Les échographies étaient malgré tout difficiles à vivre, je me préparais à chaque fois à la possibilité que la grossesse s'arrête là. J'étais nauséeuse jusqu'à ce qu'on me dise que les poumons étaient normaux et je n’ai été rassurée qu'une fois Hugo dans mes bras.

Un troisième enfant

Le parcours médical d'Enzo nous met dans un autre état d'esprit désormais, le diagnostic a été remis en cause il y a deux ans. Son évolution a confirmé qu'il ne correspondait pas à la maladie génétique initialement diagnostiquée.

Nous aurions eu les mêmes conditions médicales que pour Hugo, nous n’aurions pas pris cette décision. Le risque de 20% est passé à 3,5%.

Pour cette grossesse, notre volonté est de protéger notre famille et de vivre les choses normalement. Cette fois ci, on a un enfant handicapé et un enfant en bonne santé. Les craintes sont moindres.

Pour décider d'avoir un enfant, je dois demander l'autorisation à une tierce personne, ça semble  irréaliste. Pour un couple lambda c'est une décision à deux. On avait besoin de se sentir accompagné, on en a parlé au généticien d'Enzo qui fait le relais vers des personnes compétentes, c'est très rassurant pour nous.
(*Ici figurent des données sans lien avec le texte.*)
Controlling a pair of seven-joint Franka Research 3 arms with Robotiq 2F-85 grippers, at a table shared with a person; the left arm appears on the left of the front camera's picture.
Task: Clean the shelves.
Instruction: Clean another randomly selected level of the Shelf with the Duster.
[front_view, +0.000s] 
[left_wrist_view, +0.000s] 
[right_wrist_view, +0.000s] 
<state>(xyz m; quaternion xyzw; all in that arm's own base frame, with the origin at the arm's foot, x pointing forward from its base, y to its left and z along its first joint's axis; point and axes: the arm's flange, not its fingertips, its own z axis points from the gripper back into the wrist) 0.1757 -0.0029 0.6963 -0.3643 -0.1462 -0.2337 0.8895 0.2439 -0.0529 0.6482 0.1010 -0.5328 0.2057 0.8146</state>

Quand le premier enfant naît, on réalise qu'on peut mourir. Quand il est handicapé il y a encore une autre notion ; l'impact sur l'autre enfant fait peur. Il faut préserver au maximum le frère ou la soeur.

J'ai une amie qui a dû s’occuper de sa grand-mère et de sa sœur handicapée suite au décès de ses parents, alors que nous étions au début de notre vie d’adulte. Je me suis rendu compte ce que ça impliquait au quotidien. Ça m'a marqué terriblement.

Hugo est dans une situation qu'on n’a pas le droit de lui imposer. On l'implique certes car on ne peut pas faire autrement.

Enzo a neuf ans, Hugo cinq, ils ont grandi, on a vu que ça se passait bien entre les frères. Ils vivent de vrais moments de complicité.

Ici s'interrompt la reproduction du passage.